Deal Size
$34.0M
Cap Rate
Est. 12.59%
$/SF
—
Size
—
Occupancy
—
The lack of disclosed cap rate, occupancy, and WALT raises significant concerns about the investment's risk profile. Additionally, the $34 million purchase for land under a mall indicates a speculative strategy without clear immediate returns. Given the high price tag of over $300 million for the overall acquisition and the presence of a mansion tax, the financial metrics do not align with institutional investment standards, especially in a retail sector facing challenges post-COVID.
Cedars-Sinai's acquisition strategy appears to focus on long-term growth and potential redevelopment of its medical campus. This aligns with their core-plus investment thesis, aiming to enhance their operational footprint in a high-demand area.
Ben Ashkenazy's sale likely reflects a strategic portfolio rebalancing, capitalizing on high market valuations for retail assets in Los Angeles.
This deal signals a potential shift in the retail market dynamics, with institutional buyers like Cedars-Sinai entering the space for strategic reasons rather than traditional retail investment. The high price point and associated taxes indicate a strong belief in the long-term value of the location, despite current market challenges.
$34.0M
Cedars-Sinai
Ben Ashkenazy
Newmark
Los Angeles has a diverse population with a median household income of approximately $68,000. The city has seen a steady influx of residents, with a population growth rate of around 0.5% annually, driven by its robust job market and cultural amenities.
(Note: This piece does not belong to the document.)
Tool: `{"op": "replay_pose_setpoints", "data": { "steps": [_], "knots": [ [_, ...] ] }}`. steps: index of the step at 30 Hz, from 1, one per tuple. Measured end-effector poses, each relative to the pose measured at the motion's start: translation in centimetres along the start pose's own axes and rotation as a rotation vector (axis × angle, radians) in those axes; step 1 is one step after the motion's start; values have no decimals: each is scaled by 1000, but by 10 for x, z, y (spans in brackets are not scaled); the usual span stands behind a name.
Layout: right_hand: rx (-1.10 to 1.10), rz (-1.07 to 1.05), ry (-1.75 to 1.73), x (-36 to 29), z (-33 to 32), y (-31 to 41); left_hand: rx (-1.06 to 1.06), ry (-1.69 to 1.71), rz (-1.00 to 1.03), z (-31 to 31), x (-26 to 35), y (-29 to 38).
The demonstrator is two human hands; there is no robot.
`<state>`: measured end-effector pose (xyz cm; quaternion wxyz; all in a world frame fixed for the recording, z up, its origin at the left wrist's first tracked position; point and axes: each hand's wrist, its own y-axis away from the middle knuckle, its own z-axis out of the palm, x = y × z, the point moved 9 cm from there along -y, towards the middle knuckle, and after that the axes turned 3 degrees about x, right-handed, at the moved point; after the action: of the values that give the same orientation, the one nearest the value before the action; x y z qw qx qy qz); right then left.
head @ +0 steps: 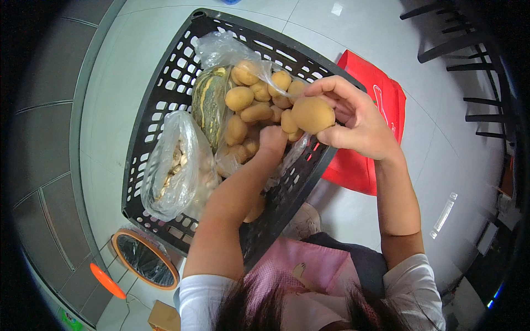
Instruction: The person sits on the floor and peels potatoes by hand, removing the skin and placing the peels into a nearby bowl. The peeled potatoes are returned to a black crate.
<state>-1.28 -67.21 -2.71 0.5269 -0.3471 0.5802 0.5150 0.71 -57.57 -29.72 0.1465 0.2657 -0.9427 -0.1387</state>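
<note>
My right hand [360,124] holds a large potato [312,115] between thumb and fingers, above the right side of a black plastic basket [269,227]. My left hand [273,138] reaches down among more potatoes [256,111] in an opened clear plastic bag [223,47]; its fingers are hidden there. Left of the potatoes lies a green, yellow-striped squash [207,107]. A second clear bag [178,165] with pale produce, perhaps garlic, rests nearer the basket's left corner. One potato [255,209] shows below my left forearm.
A red bag [352,169] lies on the tiled floor [418,165] beside the basket. At lower left stands a lined waste bin [154,245], near an orange object [107,281] and a cardboard box [165,314]. Grey cabinet fronts [45,136] line the left; black legs [480,68] appear at right.
</note>
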Motion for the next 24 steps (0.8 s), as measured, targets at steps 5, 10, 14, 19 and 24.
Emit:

The Beverly Connection is competing with other retail centers such as The Grove and Beverly Center, which offer similar amenities and attract high foot traffic. Recent transactions in the area indicate a competitive retail landscape with strong demand.
There are no specific new retail developments mentioned in the sources, indicating a stable supply environment; however, the overall retail sector is adapting to changing consumer behaviors post-pandemic.
Retail rents in Los Angeles have shown modest growth, with recent reports indicating a 2-3% annual increase, but this is tempered by the ongoing shifts in consumer behavior towards e-commerce.
The deal does not present clear value-add opportunities as Cedars-Sinai has indicated no immediate plans for redevelopment, which limits potential upside from repositioning or lease-up.
The tenant mix is not specified, but the reliance on a single tenant (Cedars-Sinai) for a significant portion of the investment increases concentration risk.